Espionage, betrayal, covert attacks and the woman who lived.

Tran Thi Minh Nguyet’s sugarcane juice tastes much sweeter without blocks of melting ice slowly diluting the flavors.

In much the same way, Nguyet’s memories seem to fade as Ho Chi Minh City’s cool morning blends into the afternoon. With her hair tied in a silver bun and her feet slipping in and out of rubber sandals, she seems to blend seamlessly into the bustling city of over 12 million.

Few in the noisy neighborhood outside Binh Thanh District’s Eastern Region Bus Station know the 75-year old woman served in the National Liberation Front’s elite Special Forces Unit.

Interviews with Nguyet, her relatives and the unit’s retired officers confirm she helped pull off the boldest urban guerilla bombings of the Vietnam War — a campaign that left holes in tawny hotels, embassy walls and police station compounds.

“I don’t like to talk about these things at all,” Nguyet said on a recent afternoon, her eyes rheumy, her voice bitter.

In many ways, the bombings cost Nguyet her life.

Born into chaos

When Nguyet came into the world, her city had become the object of a colonial tug-of-war.

The Japanese Imperial Army had jailed most of the Vichy French administrators that had helped them rule Saigon during most of World War II.

Ho Chi Minh’s nationalist army (the Viet Minh) declared Vietnam’s independence, only to watch well-provisioned British troops release and re-arm roughly 1,000 French colonial soldiers.

Taking heavy losses from fresh squads of Indian, Nepalese and British troops, the Viet Minh adopted a strategy that avoided direct engagement.

In 1946, Viet Minh Lieutenant-General Nguyen Binh created a commando unit to wage a long urban guerrilla campaign.

At the time, Nguyet was just a toddler, riding around in a motorized, front-loaded tricycle secretly packed with explosives.

From infancy, her parents’ home behind the Vinh Nghiem Pagoda in District 3 served as a safe house for select members the Saigon-Gia Dinh Special Force.

A still image of Tran Thi Minh Nguyet in her 20s from a VTV documentary about the Saigon-Gia Dinh Special Force.

Growing up in a safe house

The unit expanded considerably during the fight against the American-funded regime that was scrambling to snuff out communist rebels and their allies in the early 1960s.

Nguyet’s two older brothers spent their teenage years assembling bombs. One day, they brought home a young, skinny revolutionary named Nguyen Thanh Xuan.

Everyone in the force knew him only by the nickname Bay Be (Seven B).

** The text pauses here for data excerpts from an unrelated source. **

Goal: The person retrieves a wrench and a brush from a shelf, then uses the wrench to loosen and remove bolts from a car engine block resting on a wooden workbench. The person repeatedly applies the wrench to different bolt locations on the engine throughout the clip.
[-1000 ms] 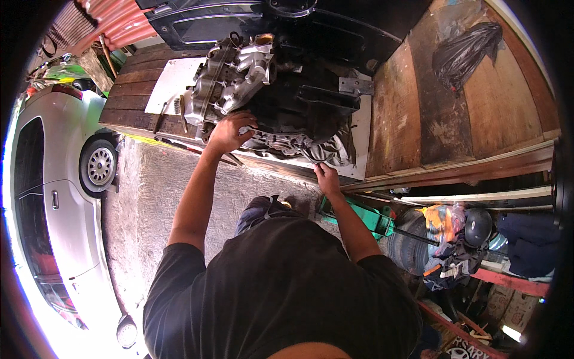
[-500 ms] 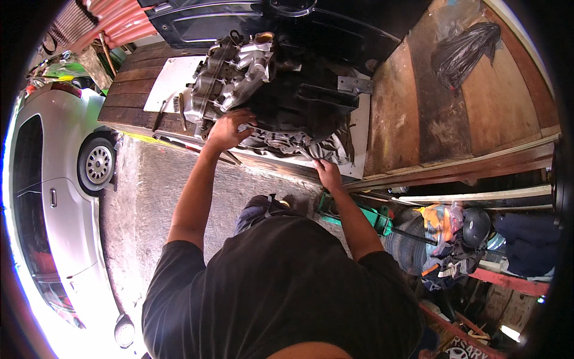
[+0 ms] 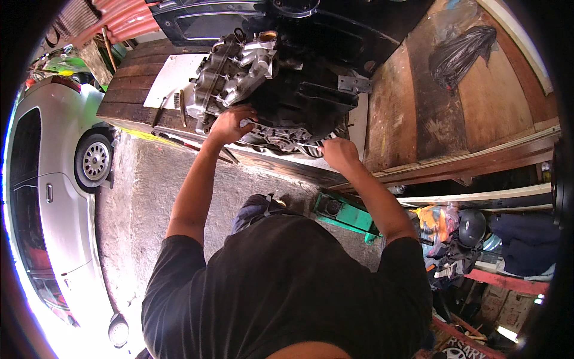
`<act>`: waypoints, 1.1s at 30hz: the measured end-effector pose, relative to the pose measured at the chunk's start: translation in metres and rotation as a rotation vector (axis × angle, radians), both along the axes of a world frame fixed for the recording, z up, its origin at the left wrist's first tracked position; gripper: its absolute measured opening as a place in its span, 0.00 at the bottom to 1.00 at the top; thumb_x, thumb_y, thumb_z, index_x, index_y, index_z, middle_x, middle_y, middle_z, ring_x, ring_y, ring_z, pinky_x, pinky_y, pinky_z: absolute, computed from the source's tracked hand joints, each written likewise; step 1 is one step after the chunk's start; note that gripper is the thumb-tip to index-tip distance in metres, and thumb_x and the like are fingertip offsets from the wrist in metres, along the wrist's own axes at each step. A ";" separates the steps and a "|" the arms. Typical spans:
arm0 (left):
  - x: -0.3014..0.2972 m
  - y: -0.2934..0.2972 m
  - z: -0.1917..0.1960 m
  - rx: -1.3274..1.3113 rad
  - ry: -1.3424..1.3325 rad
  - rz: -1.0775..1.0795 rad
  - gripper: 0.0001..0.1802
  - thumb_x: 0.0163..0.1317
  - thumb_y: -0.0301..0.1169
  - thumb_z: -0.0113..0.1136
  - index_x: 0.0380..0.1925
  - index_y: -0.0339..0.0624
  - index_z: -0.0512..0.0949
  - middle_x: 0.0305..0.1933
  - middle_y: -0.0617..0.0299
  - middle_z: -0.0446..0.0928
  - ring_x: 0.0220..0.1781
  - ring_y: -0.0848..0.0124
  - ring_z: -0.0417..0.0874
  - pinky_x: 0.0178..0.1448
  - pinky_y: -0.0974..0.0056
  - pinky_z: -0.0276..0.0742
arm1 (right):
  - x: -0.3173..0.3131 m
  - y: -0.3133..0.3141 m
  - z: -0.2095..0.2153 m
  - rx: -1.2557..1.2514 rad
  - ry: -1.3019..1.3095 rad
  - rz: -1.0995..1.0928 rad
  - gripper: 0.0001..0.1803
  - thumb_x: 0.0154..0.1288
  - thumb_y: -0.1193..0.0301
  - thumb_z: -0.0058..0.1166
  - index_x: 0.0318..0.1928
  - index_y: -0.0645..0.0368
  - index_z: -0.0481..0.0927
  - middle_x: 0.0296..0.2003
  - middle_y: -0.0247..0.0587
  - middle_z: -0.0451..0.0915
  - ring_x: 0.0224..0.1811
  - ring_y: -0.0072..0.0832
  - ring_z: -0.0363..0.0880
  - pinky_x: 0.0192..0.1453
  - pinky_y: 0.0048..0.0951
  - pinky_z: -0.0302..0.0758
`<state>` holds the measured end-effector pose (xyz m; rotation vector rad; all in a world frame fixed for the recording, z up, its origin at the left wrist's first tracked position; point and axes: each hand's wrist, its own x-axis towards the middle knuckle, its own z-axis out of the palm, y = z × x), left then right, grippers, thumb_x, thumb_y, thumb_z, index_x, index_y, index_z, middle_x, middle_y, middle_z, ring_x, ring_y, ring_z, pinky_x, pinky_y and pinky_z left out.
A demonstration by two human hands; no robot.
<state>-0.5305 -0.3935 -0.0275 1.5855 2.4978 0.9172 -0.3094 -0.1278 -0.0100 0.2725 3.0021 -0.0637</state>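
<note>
A car engine (image 3: 287, 99), dark in the middle, lies on a bench with a silver ribbed cover (image 3: 212, 78) on its left side. My left hand (image 3: 232, 124) is at the engine's near left edge, fingers curled around a small shiny piece that they mostly hide. At the near right corner my right hand (image 3: 339, 153) is closed around the end of a slim silver hand tool (image 3: 310, 145). The tool runs leftward to the metal parts on the engine's near face (image 3: 281, 136). Its far end and exact kind cannot be made out.
On the wooden bench (image 3: 128, 90), a brush (image 3: 182, 106) lies beside a white board (image 3: 170, 78). A black plastic bag (image 3: 463, 57) lies on boards to the right. A green floor jack (image 3: 347, 214) stands below; a silver car (image 3: 57, 179) is parked left.
My right hand has moved up and slightly right along the engine's near edge, and its elbow has swung outward. My left hand stays in nearly the same place.
</note>
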 end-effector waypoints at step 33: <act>0.003 -0.002 0.006 0.019 0.035 -0.013 0.15 0.57 0.37 0.65 0.42 0.43 0.83 0.55 0.54 0.80 0.61 0.55 0.76 0.65 0.55 0.72 | 0.046 -0.042 -0.175 -1.104 0.552 -0.385 0.11 0.72 0.66 0.51 0.37 0.61 0.81 0.20 0.30 0.70 0.21 0.18 0.64 0.27 0.25 0.64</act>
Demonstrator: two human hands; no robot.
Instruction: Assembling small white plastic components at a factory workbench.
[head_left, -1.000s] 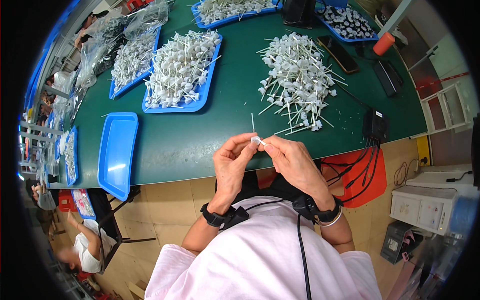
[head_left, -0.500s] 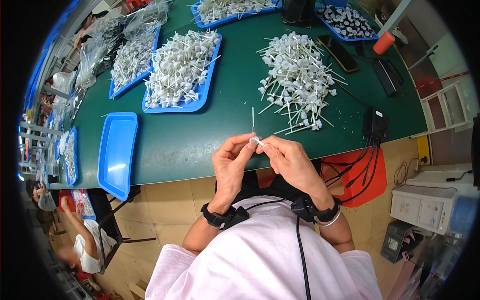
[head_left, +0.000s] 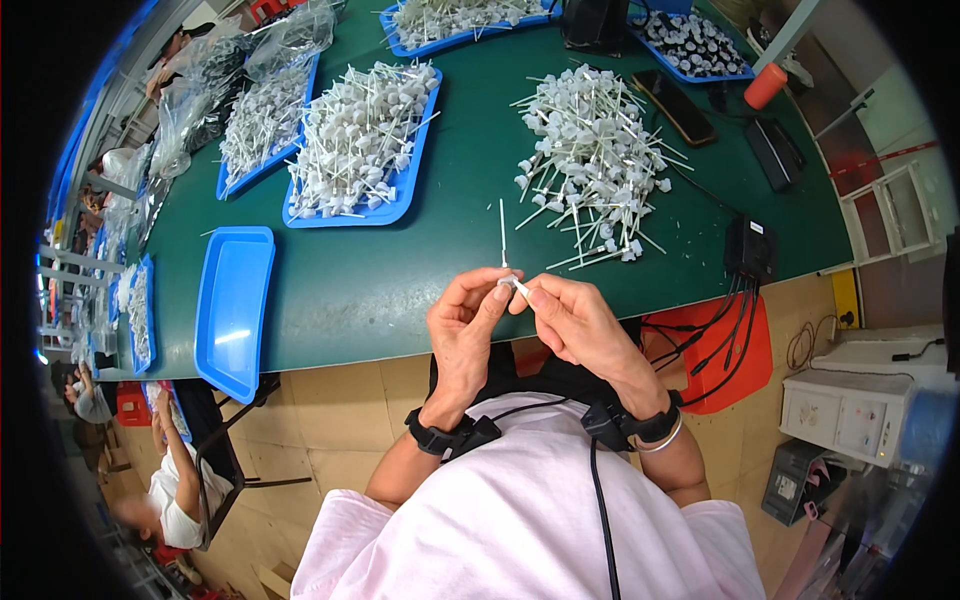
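I pinch a small white cap [head_left: 508,283] between left hand [head_left: 462,335] and right hand [head_left: 578,322], near the green table [head_left: 400,270] edge. Its thin stick [head_left: 502,232] points up; assembly appears underway. Next, I judge, calls for steady seating pressure.

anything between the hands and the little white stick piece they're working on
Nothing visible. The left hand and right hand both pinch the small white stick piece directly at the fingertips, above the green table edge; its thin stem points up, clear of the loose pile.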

By the time he came into their lives, Bay Be had already lived in Saigon for five years and spent three of them in a prison set aside for suspected communist insurgents. Bay Be never confessed his political allegiance and they released him due to lack of evidence.

“You must know that very few people knew our address, let alone stayed in our house,” Nguyet recalled. “It was a secret shelter in the center of Saigon for very important members of the force. Bay Be hid in our house and grew very close to us; I knew he had feelings for me the first time we met.”

In 1961, Bay Be recommended Nguyet to a special unit for training in rural Cu Chi District where revolutionary forces would dig a massive underground tunnel networks complete with classrooms, hospitals and weapons caches.

The system survived even as constant sorties of bombs and chemical defoliants stripped the earth above it to a moonscape.

Outside a "strategic hamlet" in Phuoc Long Province (now part of Binh Phuoc) in 1963. Villagers in rural areas like this were forced to move into these compounds surrounded by barbed wire and stockades, far away from their fields. Photo by Marv Godner/Via Manh Hai on Flickr

Joining Team Five

Once or twice a week, the unassuming, moon-faced girl mounted her bicycle and pedalled 35km to a secret rendezvous point.

Before arriving, she tied a balaclava around her face to protect her identity from low-ranking members of the force.

She always returned home before dusk and told neighbors she had been visiting friends.

“You couldn’t be away from your house for longer than a half day; otherwise they’d grow suspicious,” she said.

Nguyet’s growing fervor coincided with the failure of South Vietnam's then President Ngo Dinh Diem’s disastrous hamlet strategy, which attempted to root out insurgents by essentially imprisoning whole rural communities.

“I was young and excited to be doing something for my country when it was in danger, and for my people who were stuck in those hamlets,” she said.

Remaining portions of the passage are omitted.